[[ MATERIALS PROVIDED open ]]

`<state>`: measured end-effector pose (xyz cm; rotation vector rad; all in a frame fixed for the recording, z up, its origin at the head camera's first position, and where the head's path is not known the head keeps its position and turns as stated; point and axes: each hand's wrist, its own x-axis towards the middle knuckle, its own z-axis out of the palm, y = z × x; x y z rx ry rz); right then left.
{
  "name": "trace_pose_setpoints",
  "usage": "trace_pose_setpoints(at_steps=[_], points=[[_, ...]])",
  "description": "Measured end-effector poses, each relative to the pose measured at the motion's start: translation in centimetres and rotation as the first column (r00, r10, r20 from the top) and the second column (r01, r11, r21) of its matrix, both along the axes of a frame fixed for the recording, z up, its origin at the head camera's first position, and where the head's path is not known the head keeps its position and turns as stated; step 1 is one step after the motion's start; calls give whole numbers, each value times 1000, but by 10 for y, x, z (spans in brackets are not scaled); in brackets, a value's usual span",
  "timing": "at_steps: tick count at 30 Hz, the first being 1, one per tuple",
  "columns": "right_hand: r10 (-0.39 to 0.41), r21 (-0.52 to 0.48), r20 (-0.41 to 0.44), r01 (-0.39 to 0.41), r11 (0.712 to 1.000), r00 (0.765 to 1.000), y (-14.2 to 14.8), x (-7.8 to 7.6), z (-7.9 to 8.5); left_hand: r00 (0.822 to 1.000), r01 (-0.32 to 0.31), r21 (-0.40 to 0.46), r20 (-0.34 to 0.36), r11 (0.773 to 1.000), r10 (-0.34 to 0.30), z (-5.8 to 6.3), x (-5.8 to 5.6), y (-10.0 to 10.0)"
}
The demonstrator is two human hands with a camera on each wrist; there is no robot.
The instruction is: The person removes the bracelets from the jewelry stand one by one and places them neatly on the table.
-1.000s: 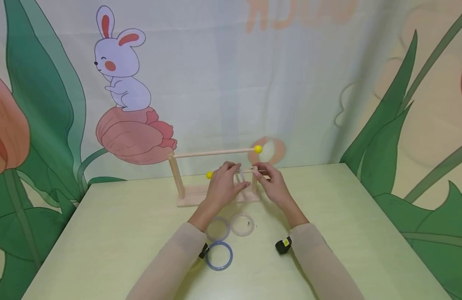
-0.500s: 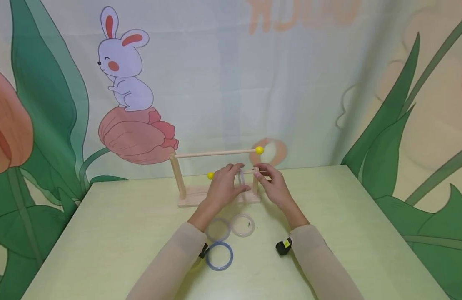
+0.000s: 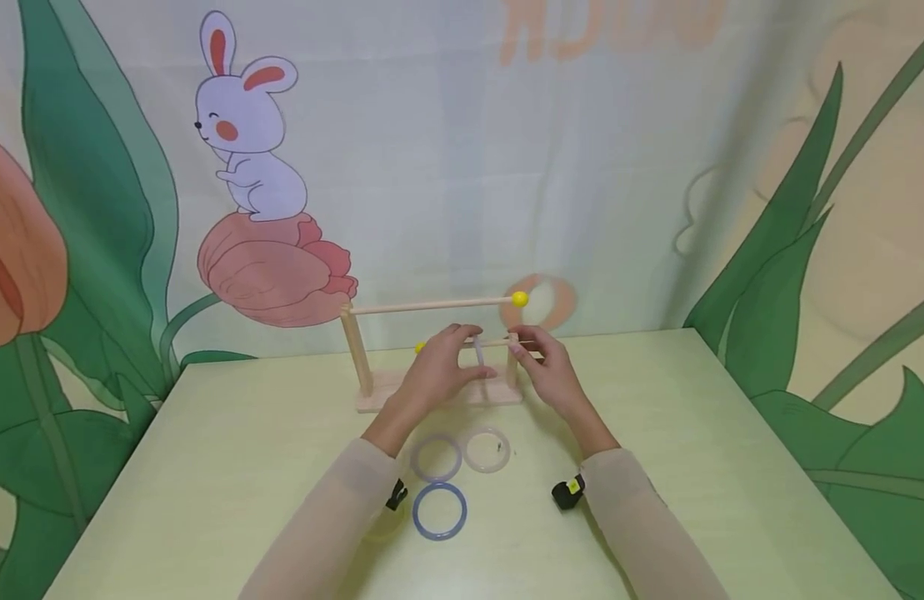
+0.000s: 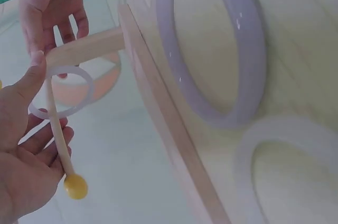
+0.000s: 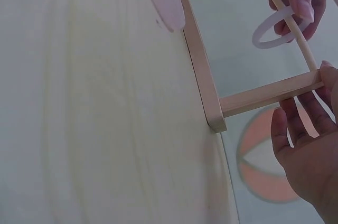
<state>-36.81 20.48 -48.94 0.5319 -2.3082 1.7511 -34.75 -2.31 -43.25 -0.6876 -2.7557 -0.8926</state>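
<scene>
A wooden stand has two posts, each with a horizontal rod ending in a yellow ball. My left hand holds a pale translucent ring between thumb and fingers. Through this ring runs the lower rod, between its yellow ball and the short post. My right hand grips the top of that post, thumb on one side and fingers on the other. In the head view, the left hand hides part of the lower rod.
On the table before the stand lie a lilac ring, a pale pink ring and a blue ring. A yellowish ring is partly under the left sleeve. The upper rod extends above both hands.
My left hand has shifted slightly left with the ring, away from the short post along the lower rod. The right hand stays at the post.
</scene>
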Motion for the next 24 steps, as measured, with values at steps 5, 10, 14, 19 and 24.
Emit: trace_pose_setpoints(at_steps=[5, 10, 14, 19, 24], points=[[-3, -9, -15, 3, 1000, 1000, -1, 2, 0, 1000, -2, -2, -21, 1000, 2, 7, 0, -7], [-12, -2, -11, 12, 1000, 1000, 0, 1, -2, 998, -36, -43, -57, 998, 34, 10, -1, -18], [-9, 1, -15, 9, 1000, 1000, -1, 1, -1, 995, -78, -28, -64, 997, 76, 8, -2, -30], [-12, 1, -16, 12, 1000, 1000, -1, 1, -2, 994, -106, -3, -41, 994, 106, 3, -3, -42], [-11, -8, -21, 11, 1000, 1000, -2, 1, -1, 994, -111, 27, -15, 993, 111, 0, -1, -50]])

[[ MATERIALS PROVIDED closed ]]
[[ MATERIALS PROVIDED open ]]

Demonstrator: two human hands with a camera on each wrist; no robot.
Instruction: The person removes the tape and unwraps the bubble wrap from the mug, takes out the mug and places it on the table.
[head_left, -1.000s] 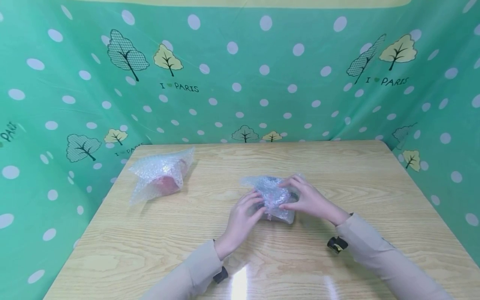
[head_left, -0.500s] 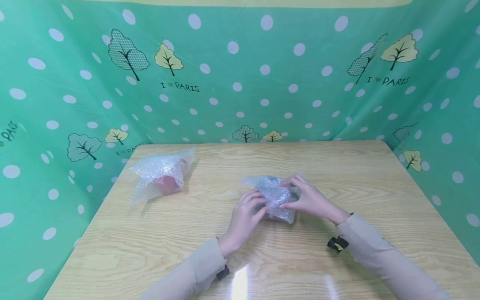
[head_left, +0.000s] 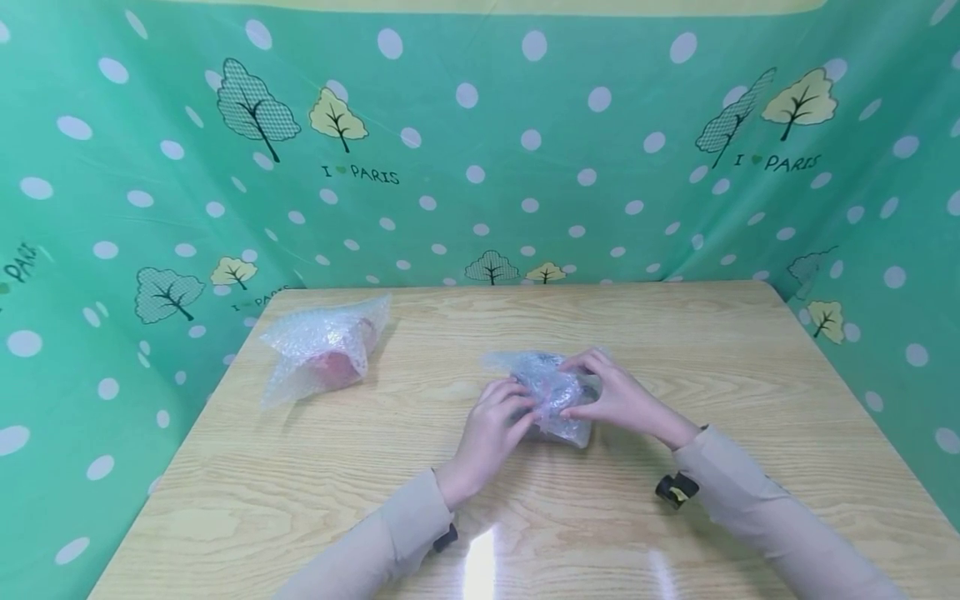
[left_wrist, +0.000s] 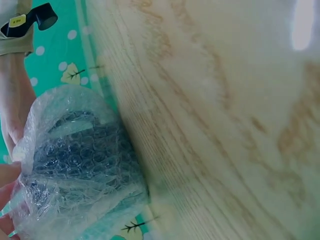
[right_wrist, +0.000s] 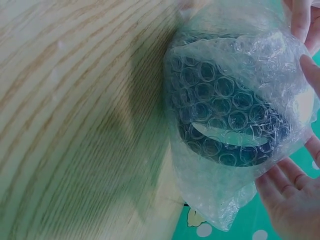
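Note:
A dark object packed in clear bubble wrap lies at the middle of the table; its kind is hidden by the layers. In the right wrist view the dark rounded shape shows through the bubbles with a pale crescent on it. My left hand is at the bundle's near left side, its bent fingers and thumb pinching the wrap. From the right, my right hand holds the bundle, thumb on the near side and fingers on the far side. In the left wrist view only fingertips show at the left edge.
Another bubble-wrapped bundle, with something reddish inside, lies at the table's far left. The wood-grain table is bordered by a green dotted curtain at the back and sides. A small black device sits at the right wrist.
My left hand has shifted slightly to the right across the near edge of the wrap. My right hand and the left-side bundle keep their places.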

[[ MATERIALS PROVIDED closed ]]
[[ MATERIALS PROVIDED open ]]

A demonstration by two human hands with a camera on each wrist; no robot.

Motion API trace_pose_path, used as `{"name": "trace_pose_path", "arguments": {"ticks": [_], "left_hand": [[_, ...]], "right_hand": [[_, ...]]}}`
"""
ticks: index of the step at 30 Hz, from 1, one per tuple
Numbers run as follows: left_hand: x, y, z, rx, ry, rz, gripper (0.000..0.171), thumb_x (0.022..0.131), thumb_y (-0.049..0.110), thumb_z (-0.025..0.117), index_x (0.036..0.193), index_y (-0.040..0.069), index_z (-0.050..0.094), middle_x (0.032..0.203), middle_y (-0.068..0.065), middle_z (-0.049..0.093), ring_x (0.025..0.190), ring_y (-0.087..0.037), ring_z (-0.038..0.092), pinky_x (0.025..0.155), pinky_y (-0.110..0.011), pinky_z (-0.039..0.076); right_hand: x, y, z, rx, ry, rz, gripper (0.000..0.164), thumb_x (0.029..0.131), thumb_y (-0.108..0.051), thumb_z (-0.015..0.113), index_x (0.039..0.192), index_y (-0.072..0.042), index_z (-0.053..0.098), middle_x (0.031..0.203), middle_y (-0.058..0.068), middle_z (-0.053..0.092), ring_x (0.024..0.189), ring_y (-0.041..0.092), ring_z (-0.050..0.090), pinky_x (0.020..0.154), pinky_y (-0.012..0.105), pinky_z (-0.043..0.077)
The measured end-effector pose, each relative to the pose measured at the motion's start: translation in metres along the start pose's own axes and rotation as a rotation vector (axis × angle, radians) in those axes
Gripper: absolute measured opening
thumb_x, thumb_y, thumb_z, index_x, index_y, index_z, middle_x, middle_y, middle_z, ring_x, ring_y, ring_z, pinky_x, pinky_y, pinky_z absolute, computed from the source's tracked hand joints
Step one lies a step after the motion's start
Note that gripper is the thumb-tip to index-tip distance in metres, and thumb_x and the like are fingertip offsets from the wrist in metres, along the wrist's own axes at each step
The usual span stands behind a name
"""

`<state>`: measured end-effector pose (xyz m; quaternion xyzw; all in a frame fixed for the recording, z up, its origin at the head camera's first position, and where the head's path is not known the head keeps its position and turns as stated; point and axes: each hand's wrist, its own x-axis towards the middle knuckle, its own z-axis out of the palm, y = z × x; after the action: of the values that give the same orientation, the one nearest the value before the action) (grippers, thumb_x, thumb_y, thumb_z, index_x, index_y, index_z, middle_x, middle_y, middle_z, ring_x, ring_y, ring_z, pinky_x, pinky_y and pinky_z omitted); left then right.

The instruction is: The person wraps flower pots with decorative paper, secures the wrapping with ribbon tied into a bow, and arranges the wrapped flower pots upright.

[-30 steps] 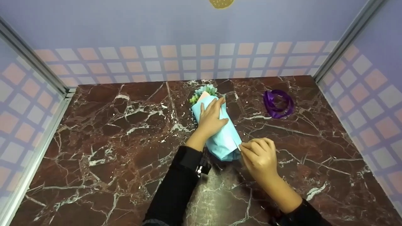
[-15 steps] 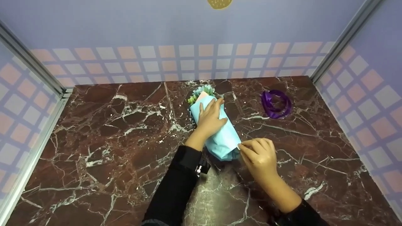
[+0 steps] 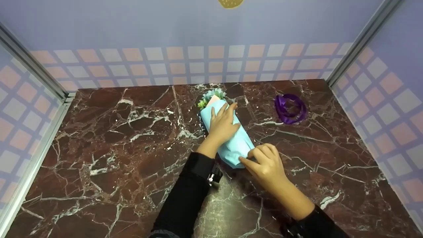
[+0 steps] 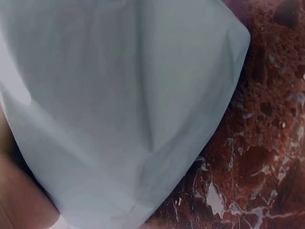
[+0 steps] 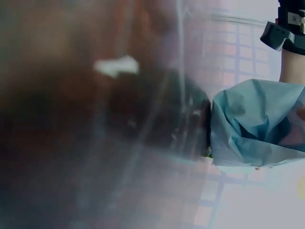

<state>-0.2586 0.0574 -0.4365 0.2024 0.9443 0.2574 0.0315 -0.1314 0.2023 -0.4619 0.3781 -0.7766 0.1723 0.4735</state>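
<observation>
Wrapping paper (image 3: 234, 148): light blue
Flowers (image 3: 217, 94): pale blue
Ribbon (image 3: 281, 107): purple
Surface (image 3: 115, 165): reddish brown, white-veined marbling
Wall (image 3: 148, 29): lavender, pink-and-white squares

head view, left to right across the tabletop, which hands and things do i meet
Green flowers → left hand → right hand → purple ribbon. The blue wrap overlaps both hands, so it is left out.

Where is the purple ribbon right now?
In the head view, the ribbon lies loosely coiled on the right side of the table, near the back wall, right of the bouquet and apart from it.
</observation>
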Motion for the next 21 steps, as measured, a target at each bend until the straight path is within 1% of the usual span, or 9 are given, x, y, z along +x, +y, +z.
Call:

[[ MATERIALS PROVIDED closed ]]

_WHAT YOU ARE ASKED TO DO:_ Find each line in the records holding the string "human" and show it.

_RESPONSE TO THIS TASK:_
The demonstrator is two human hands with a camera on each wrist; there is no robot.
Demonstrator: two human hands with a camera on each wrist; no robot.
A demonstration by two human hands with a camera on each wrist; no robot.

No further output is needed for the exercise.